Аземар всмотрелся в человека на корточках. На него смотрело его собственное лицо, только видавшее виды и гораздо худее, чем был он, когда попал в эту темницу.
— Уходи как можно дальше от этого места, — произнес его двойник, — и никогда не возвращайся сюда, как бы сильно тебя ни тянуло.
— Убей меня прямо здесь, — попросил Аземар. — Убей меня!
— Я не могу.
— Почему?
Двойник набросился на Аземара, положил руку ему на грудь, чтобы понять в темноте, где его тело, нашарил его шею. Очень сильные пальцы сжали горло Аземара, однако он не боялся смерти. В этом месте, лежа в собственных испражнениях, искусанный крысами и блохами, с ободранной о жесткий пол кожей, на грани безумия, он был бы рад смерти. Однако она не пришла.

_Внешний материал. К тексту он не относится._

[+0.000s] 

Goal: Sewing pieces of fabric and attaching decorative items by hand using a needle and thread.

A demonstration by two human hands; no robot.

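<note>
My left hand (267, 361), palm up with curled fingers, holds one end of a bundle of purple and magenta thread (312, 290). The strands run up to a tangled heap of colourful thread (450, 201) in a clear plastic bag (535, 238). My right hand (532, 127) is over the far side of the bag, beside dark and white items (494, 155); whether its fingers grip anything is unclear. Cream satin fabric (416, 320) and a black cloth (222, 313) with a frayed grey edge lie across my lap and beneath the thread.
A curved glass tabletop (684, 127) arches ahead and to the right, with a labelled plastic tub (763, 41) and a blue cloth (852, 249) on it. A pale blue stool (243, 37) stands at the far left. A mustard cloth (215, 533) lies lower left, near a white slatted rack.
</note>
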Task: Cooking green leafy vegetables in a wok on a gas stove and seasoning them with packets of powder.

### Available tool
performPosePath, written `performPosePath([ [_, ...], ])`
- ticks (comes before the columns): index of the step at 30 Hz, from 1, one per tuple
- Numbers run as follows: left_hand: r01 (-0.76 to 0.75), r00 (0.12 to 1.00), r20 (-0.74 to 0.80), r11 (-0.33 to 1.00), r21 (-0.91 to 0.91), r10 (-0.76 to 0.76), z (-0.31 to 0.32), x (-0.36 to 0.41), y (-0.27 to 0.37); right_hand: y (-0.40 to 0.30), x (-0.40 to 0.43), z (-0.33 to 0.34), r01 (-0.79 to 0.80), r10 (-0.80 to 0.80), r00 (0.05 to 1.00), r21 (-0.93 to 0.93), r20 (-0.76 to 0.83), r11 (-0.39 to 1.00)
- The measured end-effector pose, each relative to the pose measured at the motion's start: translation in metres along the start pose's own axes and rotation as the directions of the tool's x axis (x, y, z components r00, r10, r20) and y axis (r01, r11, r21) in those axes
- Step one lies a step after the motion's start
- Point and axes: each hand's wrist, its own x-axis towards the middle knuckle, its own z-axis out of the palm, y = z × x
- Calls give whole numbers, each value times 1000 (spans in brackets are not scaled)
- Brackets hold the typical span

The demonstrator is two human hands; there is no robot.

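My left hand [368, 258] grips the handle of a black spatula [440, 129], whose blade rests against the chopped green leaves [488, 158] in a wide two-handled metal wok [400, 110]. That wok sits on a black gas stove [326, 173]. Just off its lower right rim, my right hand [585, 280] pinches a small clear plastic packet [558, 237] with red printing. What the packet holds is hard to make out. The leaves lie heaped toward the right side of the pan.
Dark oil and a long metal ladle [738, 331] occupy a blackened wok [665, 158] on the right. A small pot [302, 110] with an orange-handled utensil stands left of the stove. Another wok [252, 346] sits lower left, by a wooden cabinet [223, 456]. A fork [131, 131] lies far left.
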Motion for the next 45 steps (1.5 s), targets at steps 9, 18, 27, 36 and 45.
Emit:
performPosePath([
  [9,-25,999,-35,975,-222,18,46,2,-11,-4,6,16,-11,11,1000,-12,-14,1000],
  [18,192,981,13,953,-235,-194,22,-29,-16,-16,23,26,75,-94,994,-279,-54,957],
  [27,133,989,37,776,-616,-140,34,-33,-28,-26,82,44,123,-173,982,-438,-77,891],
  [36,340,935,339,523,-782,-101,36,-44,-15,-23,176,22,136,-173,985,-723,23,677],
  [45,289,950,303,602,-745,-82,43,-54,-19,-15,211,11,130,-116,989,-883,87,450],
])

Незнакомец с бледным телом, светящимся в темноте, успокаивающе взмахнул рукой, и пальцы отпустили горло Аземара. Его противник упал назад и сел. Он озирался по сторонам безнадежно, словно слепой. Аземар понимал, что его двойник ничего не видит, несмотря на светящуюся фигуру у него за спиной. А потом он исчез, поглощенный темнотой.
Светящийся человек приблизился к Аземару и заключил его в объятия.
— Кто ты такой? Ангел?
— Нет. Я из тех, кто был раньше.
— Значит, дьявол?
— Дьяволов выдумали люди. Ведь кто такой дьявол, если не ангел, которого люди не одобряют?
— Которого не одобряет Бог. Создатель всего сущего сбросил плохих ангелов с небес, они упали в ад и сделались дьяволами.
Странный человек засмеялся.
— Тогда я дьявол. Но кто тогда ты? Отец всего сущего содрогается, слыша твое имя.
— Это богохульство.
— Это правда, Фенрисульфр.
Аземар знал этот миф. У Локи был сын волк, он вырос таким большим и сильным, что боги обманом схватили и связали его, и он ждет последнего дня, когда разорвет свои путы и пожрет богов. Подобные истории рассказывал Аземару отец — хотя он вполне искренне верил в Христа, легенды его предков были по-прежнему дороги ему. Аземар был близок с отцом. Они обязательно встретятся на небесах.
— Я уже скоро буду рядом с отцом, — проговорил он вслух, — с отцом небесным и со своим земным отцом.
— Я здесь.
— Ты не мой отец.
— Я твой отец и твоя мать.
И вдруг он все понял: слова зашелестели в голове, видения замелькали в сознании. Он был приемышем. Все его братья были рослые и светловолосые, а он — маленький и темный. Они шутили, что мать во время беременности ела слишком много франкской еды, вот он и родился похожим на франка. Только его мать никогда не была им беременна. Видение предстало перед ним: женщина с обожженным лицом прижимает к груди младенца. Его брат — мальчик, которого он называл братом, — лежит в доме совсем больной, готовый скорее отправиться на тот свет, чем в путешествие к новой жизни, в Нейстрию. Женщина с обожженным лицом у двери. Она обещает вылечить мальчика, однако за это придется заплатить: они должны взять в семью ее ребенка и воспитать как своего. Его мать, любившая младшего сына больше всех остальных вместе взятых, сейчас же согласилась. Ее сын поправился, и, поскольку Аземар принес им такую удачу, прибыв в Нейстрию, они постарались пристроить его в монастырь.
— Кем я должен был стать? — спросил Аземар.
— Сынок, тебе предстоят великие дела. Ты должен испить из источника.
— Какого источника?
— Из источника, за глоток из которого мертвый бог отдал свой глаз. Видение за видение, зрение за зрение ради глотка мудрости из источника в центре земли.
— И что скажут мне его воды?
— Этого я не знаю. Знаю только, что ты должен пойти туда, и тогда у нас будет хотя бы шанс избавиться от старого ненавистника.
— Кого?
— Старого Гримнира, повешенного бога, безумного короля Глапсвида, повелителя мертвецов, Одина.
— Я... — Аземару казалось, будто голова его прижата камнем, внутри него разрасталась какая-то тяжесть. Имена Одина приводили его в бешенство, он ненавидел его сильнее, чем слуга Христа может ненавидеть языческого бога. И он не понимал почему. Он рычал и плевался, вскрикивал. И умирающие узники Нумеры вокруг него как будто вторили ему, завывая, сыпля проклятиями и умоляя об освобождении.